President Roh Moo-hyun convened a meeting of his security officials today to discuss that mobilization order and other issues stemming from the UN resolution.
The order, which was not broadcast by radio or television, was the first in 13 years. In March 1993, readiness was increased as North Korea pulled out of the Nuclear Nonproliferation Treaty.
The intelligence official said he assessed the order, in Kim Jong-il’s name, as an effort to rally the nation behind him.
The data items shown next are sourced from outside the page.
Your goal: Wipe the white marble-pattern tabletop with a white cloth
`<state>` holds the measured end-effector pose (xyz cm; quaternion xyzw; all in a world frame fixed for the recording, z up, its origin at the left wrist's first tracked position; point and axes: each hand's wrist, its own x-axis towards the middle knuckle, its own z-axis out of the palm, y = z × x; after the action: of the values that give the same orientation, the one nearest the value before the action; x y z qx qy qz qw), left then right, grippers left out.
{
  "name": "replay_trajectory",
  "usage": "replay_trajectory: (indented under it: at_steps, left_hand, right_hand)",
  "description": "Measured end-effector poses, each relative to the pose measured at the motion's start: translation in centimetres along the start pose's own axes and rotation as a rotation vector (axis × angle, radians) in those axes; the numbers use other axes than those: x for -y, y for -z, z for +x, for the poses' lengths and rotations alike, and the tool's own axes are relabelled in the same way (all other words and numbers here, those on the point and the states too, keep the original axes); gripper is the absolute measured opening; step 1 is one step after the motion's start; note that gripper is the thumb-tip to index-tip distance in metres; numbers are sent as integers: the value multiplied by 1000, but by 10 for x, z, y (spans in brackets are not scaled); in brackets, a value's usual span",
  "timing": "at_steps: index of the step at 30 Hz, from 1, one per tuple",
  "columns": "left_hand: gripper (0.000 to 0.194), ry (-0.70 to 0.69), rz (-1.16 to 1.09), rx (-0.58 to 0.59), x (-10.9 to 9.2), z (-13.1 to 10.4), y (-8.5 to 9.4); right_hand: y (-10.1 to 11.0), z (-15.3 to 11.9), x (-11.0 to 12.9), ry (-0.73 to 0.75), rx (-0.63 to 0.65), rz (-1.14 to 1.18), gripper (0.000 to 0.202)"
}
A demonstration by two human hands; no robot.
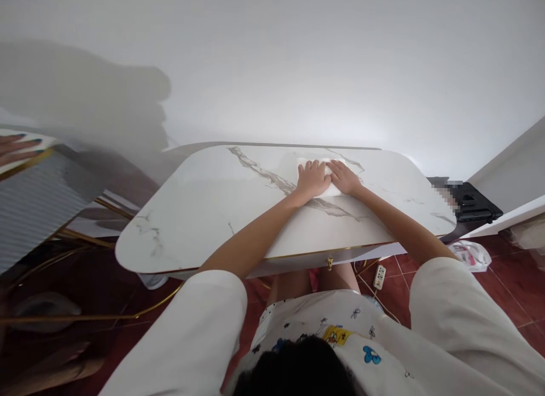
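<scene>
A folded white cloth or tissue lies on the white marble-patterned tabletop, right of its middle. On the cloth's left part rests my left hand, palm down, fingers spread and slightly bent. My right hand lies flat over the right part, its fingers stretched out and angled toward the left hand. The two hands nearly meet above the cloth, covering much of it. Both arms reach forward across the table's near edge, above a small gold knob.
A white wall stands behind the table. At far left, another person's hand rests on a second ribbed-sided piece of furniture. A black case, a plastic bag and a power strip are at right.
</scene>
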<state>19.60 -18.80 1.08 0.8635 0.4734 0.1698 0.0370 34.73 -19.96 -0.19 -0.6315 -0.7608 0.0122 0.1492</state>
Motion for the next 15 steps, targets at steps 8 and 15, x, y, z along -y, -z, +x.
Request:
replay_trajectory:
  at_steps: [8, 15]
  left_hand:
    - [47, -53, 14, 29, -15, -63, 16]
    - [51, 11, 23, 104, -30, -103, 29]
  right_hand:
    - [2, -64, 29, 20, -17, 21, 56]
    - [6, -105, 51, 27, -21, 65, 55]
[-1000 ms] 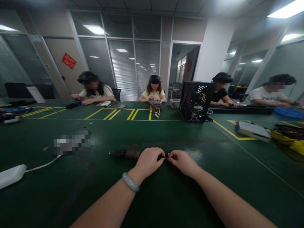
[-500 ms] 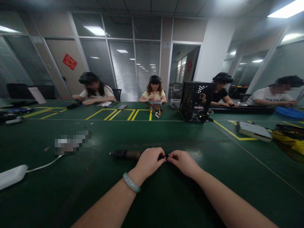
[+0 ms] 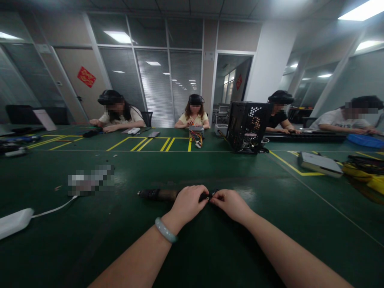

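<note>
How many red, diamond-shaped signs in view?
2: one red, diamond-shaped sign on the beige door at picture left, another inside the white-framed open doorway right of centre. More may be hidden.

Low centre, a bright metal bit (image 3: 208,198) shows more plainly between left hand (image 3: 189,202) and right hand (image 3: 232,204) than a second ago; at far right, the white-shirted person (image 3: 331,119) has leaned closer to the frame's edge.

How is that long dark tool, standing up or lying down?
Lying down: the dark tool stretches sideways along the green table, with its metal tip pointing left.
</note>
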Motion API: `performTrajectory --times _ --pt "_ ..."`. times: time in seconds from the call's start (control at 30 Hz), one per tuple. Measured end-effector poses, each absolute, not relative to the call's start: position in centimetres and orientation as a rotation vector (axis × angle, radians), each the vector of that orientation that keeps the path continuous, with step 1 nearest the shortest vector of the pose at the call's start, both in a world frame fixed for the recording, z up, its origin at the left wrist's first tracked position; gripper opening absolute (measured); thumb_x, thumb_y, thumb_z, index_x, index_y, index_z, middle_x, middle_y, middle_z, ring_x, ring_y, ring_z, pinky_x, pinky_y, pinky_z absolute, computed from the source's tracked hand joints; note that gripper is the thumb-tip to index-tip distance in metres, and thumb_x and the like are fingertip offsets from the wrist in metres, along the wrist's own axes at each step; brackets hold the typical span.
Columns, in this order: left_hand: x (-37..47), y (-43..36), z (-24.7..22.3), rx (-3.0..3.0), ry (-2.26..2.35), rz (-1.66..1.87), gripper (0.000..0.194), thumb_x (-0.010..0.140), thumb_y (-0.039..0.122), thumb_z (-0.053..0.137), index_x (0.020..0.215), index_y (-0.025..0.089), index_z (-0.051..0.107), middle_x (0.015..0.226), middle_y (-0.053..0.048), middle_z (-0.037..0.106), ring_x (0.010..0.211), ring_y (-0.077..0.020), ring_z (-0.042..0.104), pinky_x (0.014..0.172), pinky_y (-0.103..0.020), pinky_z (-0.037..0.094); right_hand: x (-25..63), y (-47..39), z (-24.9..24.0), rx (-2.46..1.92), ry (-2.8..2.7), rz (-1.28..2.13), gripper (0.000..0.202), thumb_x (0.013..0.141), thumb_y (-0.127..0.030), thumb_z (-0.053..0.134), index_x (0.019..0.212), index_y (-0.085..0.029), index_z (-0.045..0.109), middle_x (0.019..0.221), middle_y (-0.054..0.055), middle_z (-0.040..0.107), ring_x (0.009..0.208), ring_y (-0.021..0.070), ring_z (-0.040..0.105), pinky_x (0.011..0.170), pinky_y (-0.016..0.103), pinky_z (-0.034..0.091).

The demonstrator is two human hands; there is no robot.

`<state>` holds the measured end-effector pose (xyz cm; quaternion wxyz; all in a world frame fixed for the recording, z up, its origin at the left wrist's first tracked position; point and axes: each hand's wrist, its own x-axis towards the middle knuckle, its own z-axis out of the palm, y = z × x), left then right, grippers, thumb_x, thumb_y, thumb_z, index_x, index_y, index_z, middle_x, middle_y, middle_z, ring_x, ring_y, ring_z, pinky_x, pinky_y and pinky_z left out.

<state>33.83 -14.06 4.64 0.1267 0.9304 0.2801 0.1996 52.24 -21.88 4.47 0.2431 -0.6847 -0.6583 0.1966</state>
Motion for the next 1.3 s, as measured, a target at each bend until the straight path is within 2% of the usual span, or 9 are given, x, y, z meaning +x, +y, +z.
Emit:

He said soldiers were recalled to barracks, camouflage was being rolled out and civilian travel had been restricted.
In Washington, the South Korean and U.S. representatives at the six-party talks on North Korean nuclear issues said yesterday they agreed on the value of a session of those talks even without North Korea present.
Greeted by reporters as they left a luncheon meeting, Chun Young-woo and Christopher Hill said such a meeting might keep some momentum alive in the moribund negotiating forum. Pyongyang has boycotted those talks since last autumn.
The two men said no date has been set; indeed, China, the host of the negotiating forum, appears to be ambivalent at best about a meeting sans North Korea.
Mr. Hill told reporters that the other five nations in the talks ― Russia, China, South Korea, Japan and the United States ― wanted to give North Korea some time to consider the implications of the United Nations Security Council resolution adopted last weekend condemning its missile tests and calling on it to return to the six-way talks.
He repeated that Washington would sit down for discussions with Pyongyang only in the context of those six-way talks.
Mr. Chun said he was confident that Beijing would eventually agree to a five-way meeting.
“Russia will pose no problem and China seems to have become more flexible in recent days,” he said, “but we have to keep consulting.”